En cette fin de semaine, lors de la rencontre, à Montréal de l’Organisation Internationale de Police Criminelle, les délégués ont rapidement décidé de traiter des solutions à apporter afin d’en finir avec le trafic d’êtres humains et le trafic de migrants.

Si certains délégués ont apporté des solutions qui vont à la source même du trafic humain à l’internationale, d’autres ont opté pour des solutions qui viennent mettre en évidence le problème là où il se trouve.

La question de la sensibilisation et de l’éducation de la population aux sujets qui touchent et qui sont la source le trafic humain a fait l’objet de plusieurs interventions, notamment de la part de l’Indonésie, du Salvador et du Royaume-Uni. Ce dernier pays a rappelé la fameuse formule selon laquelle « le savoir mène au pouvoir ».

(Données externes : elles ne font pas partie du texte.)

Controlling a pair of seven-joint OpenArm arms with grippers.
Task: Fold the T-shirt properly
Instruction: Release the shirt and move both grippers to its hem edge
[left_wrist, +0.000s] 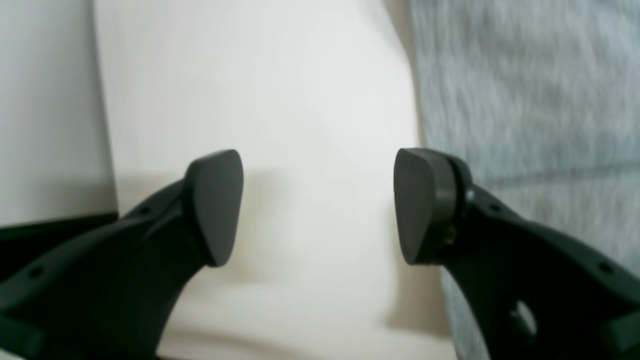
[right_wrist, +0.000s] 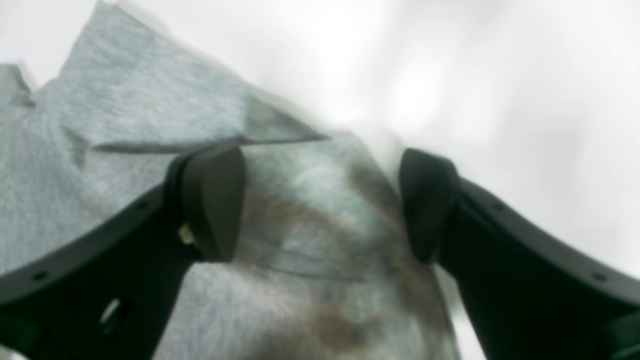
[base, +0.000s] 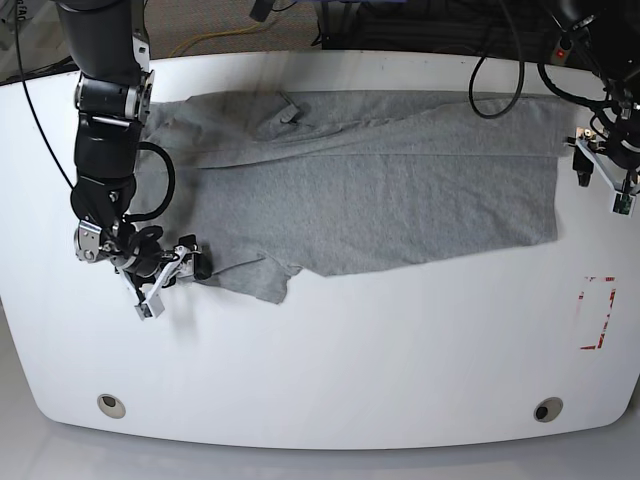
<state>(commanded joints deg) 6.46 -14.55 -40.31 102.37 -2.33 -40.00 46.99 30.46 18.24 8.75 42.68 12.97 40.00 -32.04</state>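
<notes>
The T-shirt (base: 380, 190) lies spread across the far half of the table (base: 330, 370), its length running left to right. One sleeve reaches toward the near left, where the right gripper (base: 195, 266) sits at the sleeve's edge. The left gripper (base: 600, 160) stands just beside the T-shirt's right edge.
</notes>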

Le rôle de la législation a également été ramené sur la table par plusieurs délégués comme Fidji ou l’Indonésie. Certains aimeraient amener chaque pays à renforcer leurs lois afin de contrer le trafic humain.

Ces interventions ont toutefois fait sonner l’alarme de la souveraineté nationale au Pakistan plus tard dans les interventions. Ce pays préfèrerait diriger les efforts vers un système d’identification internationale, une mesure également prisée par plusieurs autres pays.

De son côté, la France a déploré la situation des femmes et des filles dans le trafic humain dont la très grande majorité se retrouve dans l’industrie de l’exploitation sexuelle. Le pays est même allé jusqu’à prôner la décriminalisation de la prostitution à l’échelle mondiale comme une piste de solution au problème.  

Bien entendu, la nécessité de coopération internationale pour arriver à régler la question était sur toutes les lèvres. Toutefois, la manière de s’y prendre ne faisait pas l’unanimité.

Plusieurs autres solutions ont été effleurées lors de cette première séance du comité. Une chose est certaine : la tâche est immense. Reste à voir si l’Organisation internationale de police criminelle saura utiliser son temps en cette fin de semaine pour proposer des mesures concrètes et réalisables.